TASK OBJECTIVE:
Each record listed below is to be output exactly as written.

+-------+

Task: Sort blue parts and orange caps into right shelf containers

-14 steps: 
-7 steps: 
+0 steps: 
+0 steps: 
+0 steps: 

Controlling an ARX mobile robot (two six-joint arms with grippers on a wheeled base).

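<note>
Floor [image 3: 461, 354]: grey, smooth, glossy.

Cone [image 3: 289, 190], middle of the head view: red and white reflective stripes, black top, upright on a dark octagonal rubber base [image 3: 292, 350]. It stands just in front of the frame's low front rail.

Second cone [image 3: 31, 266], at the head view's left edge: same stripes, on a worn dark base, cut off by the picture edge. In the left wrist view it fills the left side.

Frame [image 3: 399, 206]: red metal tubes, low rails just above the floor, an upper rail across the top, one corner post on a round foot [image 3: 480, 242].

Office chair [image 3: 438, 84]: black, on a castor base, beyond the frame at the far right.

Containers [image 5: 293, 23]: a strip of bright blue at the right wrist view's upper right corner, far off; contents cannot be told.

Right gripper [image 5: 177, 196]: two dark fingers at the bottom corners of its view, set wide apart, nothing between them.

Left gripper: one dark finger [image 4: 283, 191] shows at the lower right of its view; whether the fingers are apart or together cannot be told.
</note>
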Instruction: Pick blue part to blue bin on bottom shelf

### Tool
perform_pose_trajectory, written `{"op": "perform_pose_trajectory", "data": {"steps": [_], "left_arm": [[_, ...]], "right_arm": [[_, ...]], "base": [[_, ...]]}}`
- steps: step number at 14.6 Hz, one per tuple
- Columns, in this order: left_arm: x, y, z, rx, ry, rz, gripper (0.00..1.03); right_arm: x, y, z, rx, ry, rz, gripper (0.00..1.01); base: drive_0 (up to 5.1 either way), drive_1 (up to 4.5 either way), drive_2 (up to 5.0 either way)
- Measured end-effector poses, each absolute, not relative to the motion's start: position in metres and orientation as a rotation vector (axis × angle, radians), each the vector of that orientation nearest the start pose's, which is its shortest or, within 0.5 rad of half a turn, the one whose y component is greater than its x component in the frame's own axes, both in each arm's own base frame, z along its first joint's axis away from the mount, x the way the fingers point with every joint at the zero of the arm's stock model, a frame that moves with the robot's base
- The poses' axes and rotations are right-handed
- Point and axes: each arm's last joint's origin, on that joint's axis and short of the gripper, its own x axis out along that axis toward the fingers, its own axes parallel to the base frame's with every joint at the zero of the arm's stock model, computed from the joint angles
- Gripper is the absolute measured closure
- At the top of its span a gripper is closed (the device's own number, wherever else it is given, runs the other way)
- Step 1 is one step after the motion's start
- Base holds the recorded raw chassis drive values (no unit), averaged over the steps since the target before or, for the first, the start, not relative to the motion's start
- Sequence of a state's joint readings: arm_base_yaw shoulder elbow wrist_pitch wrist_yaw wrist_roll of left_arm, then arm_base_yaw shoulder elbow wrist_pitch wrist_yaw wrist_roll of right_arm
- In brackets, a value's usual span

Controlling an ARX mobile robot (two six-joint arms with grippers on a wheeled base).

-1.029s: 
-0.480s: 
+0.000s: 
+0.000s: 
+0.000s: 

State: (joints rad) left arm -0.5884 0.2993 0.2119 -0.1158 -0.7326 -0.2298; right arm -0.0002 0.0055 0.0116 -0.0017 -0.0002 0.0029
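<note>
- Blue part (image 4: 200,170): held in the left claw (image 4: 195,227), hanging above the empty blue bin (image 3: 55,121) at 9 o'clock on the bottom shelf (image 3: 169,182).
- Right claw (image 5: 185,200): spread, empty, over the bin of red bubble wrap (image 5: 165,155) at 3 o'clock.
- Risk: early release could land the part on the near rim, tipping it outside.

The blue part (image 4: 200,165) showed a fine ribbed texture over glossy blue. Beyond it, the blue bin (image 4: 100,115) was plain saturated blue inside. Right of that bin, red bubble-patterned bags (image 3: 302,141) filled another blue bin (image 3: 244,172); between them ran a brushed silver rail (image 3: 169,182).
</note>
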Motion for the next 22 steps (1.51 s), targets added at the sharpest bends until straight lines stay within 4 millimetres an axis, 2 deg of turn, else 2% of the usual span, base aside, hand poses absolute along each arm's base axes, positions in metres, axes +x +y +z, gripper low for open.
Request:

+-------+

SOLUTION BELOW:
Task: Sort blue parts and orange caps into right shelf containers

-14 steps: 
-7 steps: 
+0 steps: 
+0 steps: 
+0 steps: 

Controlling an ARX mobile robot (two six-joint arms with grippers on a wheeled base).

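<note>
Floor [image 3: 461, 354]: grey, smooth, glossy.

Cone [image 3: 289, 190], middle of the head view: red and white reflective stripes, black top, upright on a dark octagonal rubber base [image 3: 292, 350]. It stands just in front of the frame's low front rail.

Second cone [image 3: 31, 266], at the head view's left edge: same stripes, on a worn dark base, cut off by the picture edge. In the left wrist view it fills the left side.

Frame [image 3: 399, 206]: red metal tubes, low rails just above the floor, an upper rail across the top, one corner post on a round foot [image 3: 480, 242].

Office chair [image 3: 438, 84]: black, on a castor base, beyond the frame at the far right.

Containers [image 5: 293, 23]: a strip of bright blue at the right wrist view's upper right corner, far off; contents cannot be told.

Right gripper [image 5: 177, 196]: two dark fingers at the bottom corners of its view, set wide apart, nothing between them.

Left gripper: one dark finger [image 4: 283, 191] shows at the lower right of its view; whether the fingers are apart or together cannot be told.
</note>
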Instruction: Pick blue part to blue bin on bottom shelf

### Tool
perform_pose_trajectory, written `{"op": "perform_pose_trajectory", "data": {"steps": [_], "left_arm": [[_, ...]], "right_arm": [[_, ...]], "base": [[_, ...]]}}`
- steps: step number at 14.6 Hz, one per tuple
- Columns, in this order: left_arm: x, y, z, rx, ry, rz, gripper (0.00..1.03); right_arm: x, y, z, rx, ry, rz, gripper (0.00..1.01); base: drive_0 (up to 5.1 either way), drive_1 (up to 4.5 either way), drive_2 (up to 5.0 either way)
- Measured end-effector poses, each absolute, not relative to the motion's start: position in metres and orientation as a rotation vector (axis × angle, radians), each the vector of that orientation nearest the start pose's, which is its shortest or, within 0.5 rad of half a turn, the one whose y component is greater than its x component in the frame's own axes, both in each arm's own base frame, z along its first joint's axis away from the mount, x the way the fingers point with every joint at the zero of the arm's stock model, a frame that moves with the robot's base
- The poses' axes and rotations are right-handed
- Point and axes: each arm's last joint's origin, on that joint's axis and short of the gripper, its own x axis out along that axis toward the fingers, its own axes parallel to the base frame's with every joint at the zero of the arm's stock model, computed from the joint angles
- Gripper is the absolute measured closure
- At the top of its span a gripper is closed (the device's own number, wherever else it is given, runs the other way)
- Step 1 is one step after the motion's start
- Base holds the recorded raw chassis drive values (no unit), averaged over the steps since the target before or, for the first, the start, not relative to the motion's start
- Sequence of a state's joint readings: arm_base_yaw shoulder elbow wrist_pitch wrist_yaw wrist_roll of left_arm, then arm_base_yaw shoulder elbow wrist_pitch wrist_yaw wrist_roll of right_arm
- In brackets, a value's usual span

Controlling an ARX mobile robot (two six-joint arms with grippers on a wheeled base).

-1.029s: 
-0.480s: 
+0.000s: 
+0.000s: 
+0.000s: 

State: (joints rad) left arm -0.5884 0.2993 0.2119 -0.1158 -0.7326 -0.2298; right arm -0.0002 0.0055 0.0116 -0.0017 -0.0002 0.0029
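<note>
- Blue part (image 4: 200,170): held in the left claw (image 4: 195,227), hanging above the empty blue bin (image 3: 55,121) at 9 o'clock on the bottom shelf (image 3: 169,182).
- Right claw (image 5: 185,200): spread, empty, over the bin of red bubble wrap (image 5: 165,155) at 3 o'clock.
- Risk: early release could land the part on the near rim, tipping it outside.

The blue part (image 4: 200,165) showed a fine ribbed texture over glossy blue. Beyond it, the blue bin (image 4: 100,115) was plain saturated blue inside. Right of that bin, red bubble-patterned bags (image 3: 302,141) filled another blue bin (image 3: 244,172); between them ran a brushed silver rail (image 3: 169,182).
</note>
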Motion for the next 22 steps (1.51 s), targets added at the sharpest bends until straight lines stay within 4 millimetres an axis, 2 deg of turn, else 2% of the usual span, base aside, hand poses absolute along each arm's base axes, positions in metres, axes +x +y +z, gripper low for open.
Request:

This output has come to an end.